But even Moran seemed to be weakening. Sherlock struck him in the chest, and after Moran staggered backward, he didn't immediately attack again. Both men swayed where they stood, panting, trying to recuperate their strength. Wiping his mouth, and with fury in his dark eyes, Moran spat blood when he said, 'You. You're dead! Dead! I saw you die! How? How!'
Sherlock's chest rose and fell with his laboured breath. They stood at some distance from each other, two shadows in the wood, with John at the far point of their triangle, watching helplessly. He stifled a moan in ins throat—anxious not to attract attention—and focused all his strength on lifting his bound hands to his chest. Setting his teeth, he pressed his palm around the silver scalpel protruding from his shoulder.
'As long as I live,' Sherlock growled, his voice deep and dark, 'John Watson lives.'
Tears poured down John's face as he tugged the blade from the meat of his shoulder. Blood gushed from the unobstructed wound.
Moran's attention turned to John, hating the man who was so well loved.

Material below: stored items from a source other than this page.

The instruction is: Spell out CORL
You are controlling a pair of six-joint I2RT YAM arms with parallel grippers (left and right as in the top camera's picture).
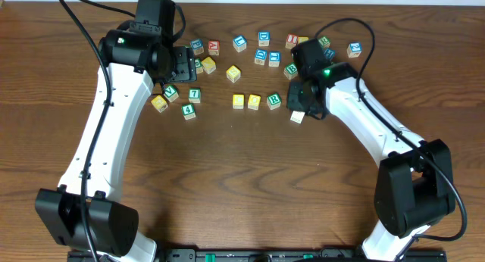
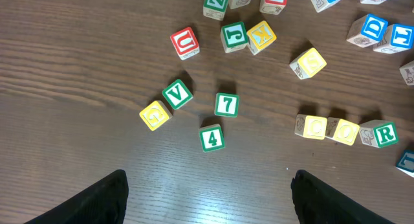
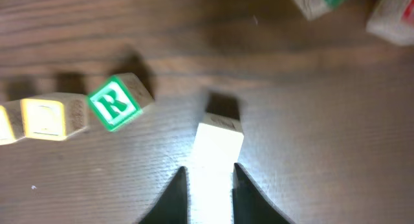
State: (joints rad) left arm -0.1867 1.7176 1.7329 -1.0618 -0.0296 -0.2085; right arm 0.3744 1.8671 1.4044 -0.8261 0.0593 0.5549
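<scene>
Right claw (image 3: 210,173) pinches a pale cube (image 3: 220,141) beside the R cube (image 3: 115,104).

One brown wooden table (image 1: 227,179) is holding twenty-three small wooden blocks (image 1: 233,73), a few of them lying half hidden, with two blocks showing green numerals, one pale block (image 1: 297,116) showing no readable letter, and two white-and-black robot arms (image 1: 106,133) reaching over the lot.
</scene>
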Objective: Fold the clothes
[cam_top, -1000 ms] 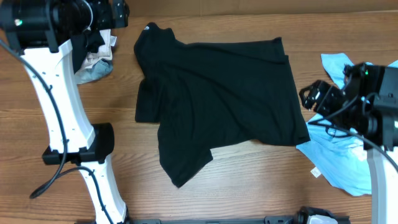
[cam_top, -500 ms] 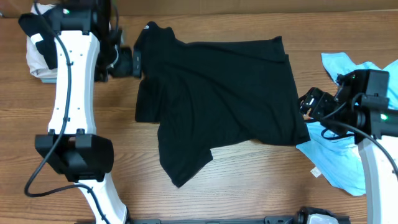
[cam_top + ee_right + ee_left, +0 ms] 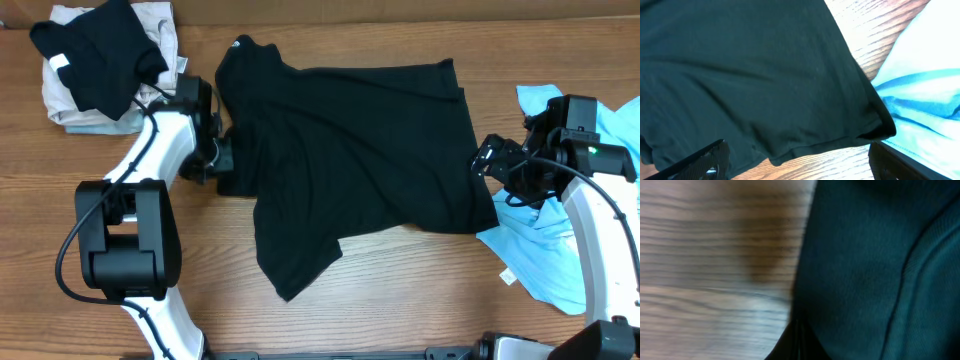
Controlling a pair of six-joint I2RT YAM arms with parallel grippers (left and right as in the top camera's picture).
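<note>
Wood-grain table point(image 3: 400, 290), rumpled black T-shirt point(image 3: 350, 160), right claw point(image 3: 797, 152) spread over hem, left claw point(image 3: 222, 158) state unclear.

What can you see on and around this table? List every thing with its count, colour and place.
black T-shirt: one, black, spread out mid-table
light blue T-shirt: one, light blue, crumpled at the right edge
folded black piece: one, black, on top of the far-left pile
pale pieces: count unclear, beige-white, under the folded black piece
table: one, brown wood, beneath everything
left gripper: one, black, at the black T-shirt's left edge
right gripper: one, black, open, at its right edge
</note>
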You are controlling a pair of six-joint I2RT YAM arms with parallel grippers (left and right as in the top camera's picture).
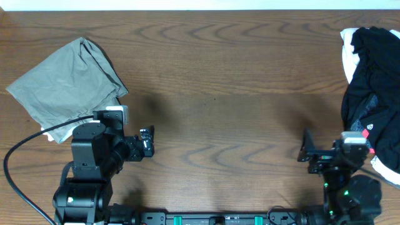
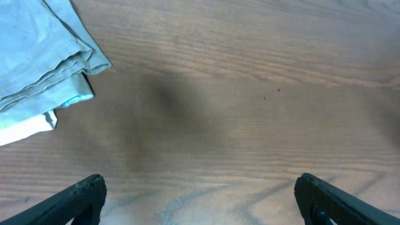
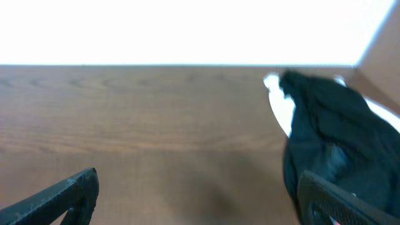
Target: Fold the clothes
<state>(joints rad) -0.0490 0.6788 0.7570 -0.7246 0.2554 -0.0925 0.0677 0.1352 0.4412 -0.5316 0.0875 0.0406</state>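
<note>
Here left hand (image 2: 200,190) hovers, jaws wide

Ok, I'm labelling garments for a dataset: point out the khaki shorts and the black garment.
khaki shorts (image 1: 65,87), overhead view, middle of the folded cloth.
black garment (image 1: 375,87), overhead view, centre of the dark heap.

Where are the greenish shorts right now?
In the overhead view the shorts lie folded at far left, just beyond the left arm, across from the black clothes pile.
</note>
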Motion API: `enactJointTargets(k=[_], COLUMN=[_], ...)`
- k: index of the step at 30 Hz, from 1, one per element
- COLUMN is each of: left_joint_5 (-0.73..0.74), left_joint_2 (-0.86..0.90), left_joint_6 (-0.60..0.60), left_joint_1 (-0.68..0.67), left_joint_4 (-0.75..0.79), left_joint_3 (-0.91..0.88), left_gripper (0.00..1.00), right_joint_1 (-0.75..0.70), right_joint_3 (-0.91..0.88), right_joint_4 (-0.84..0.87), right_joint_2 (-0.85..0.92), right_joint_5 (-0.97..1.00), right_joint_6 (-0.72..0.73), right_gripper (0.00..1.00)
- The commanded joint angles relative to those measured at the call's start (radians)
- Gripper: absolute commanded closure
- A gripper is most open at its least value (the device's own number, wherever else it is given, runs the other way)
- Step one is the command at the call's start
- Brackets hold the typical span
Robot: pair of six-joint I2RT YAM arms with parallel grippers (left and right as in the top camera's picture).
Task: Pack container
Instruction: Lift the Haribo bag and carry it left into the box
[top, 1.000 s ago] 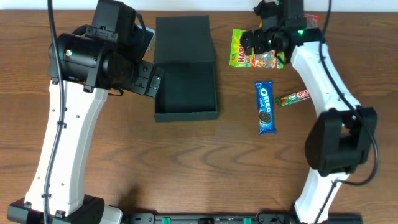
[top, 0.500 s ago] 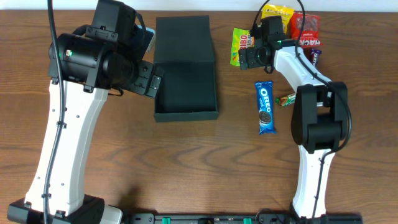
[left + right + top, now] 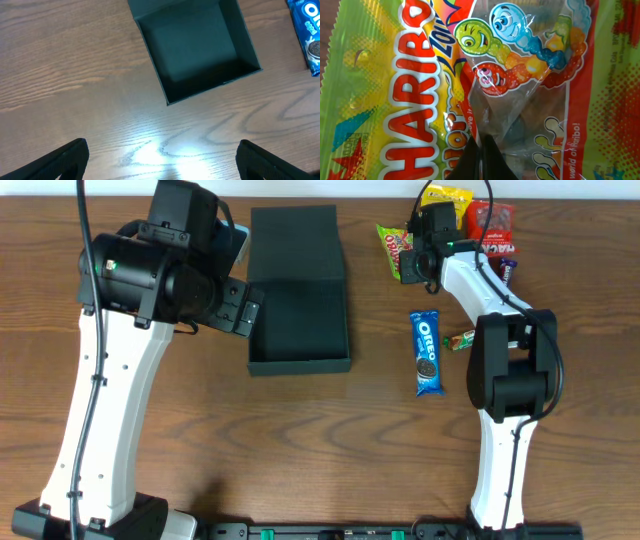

In a dangerous whisper, Sherlock said, 'Today, he lives.'
For the second time, Sherlock sprang toward the man who had once abducted and tortured his friend, who had murdered so many in Sherlock's name, an evil he had sworn to John he would slay if ever they met again. Tonight, in the wood, they met with violence, and hate, but also love, for Sherlock loved John, and tonight it proved a more vicious motivator than all the hate in the world.
Sherlock drove Moran bodily into a tree, and Moran's head rebounded. He punched him across the face to disorient him, then tried to wrangle him into a chokehold. Frantic—a wild beast fighting for its life—Moran struggled ferociously, twisting and scratching and pulling until, to John's horror, it was Sherlock on his knees, Moran behind him with an arm across his throat, the other hand against his head, and John knew—he knew—that one snap, and it would all be over.
He knew that Sherlock could not do it alone. He was never meant to.
'Sherlock,' he rasped, his voice too weak, he thought, to carry.
Sherlock did not even blink, but he heard him. It was as if they were of one mind, and so one body. John mustered every bit of willpower he possessed and tossed the scalpel, as one would toss a pen; and Sherlock, without ever turning his head, deftly reached out a hand and caught it.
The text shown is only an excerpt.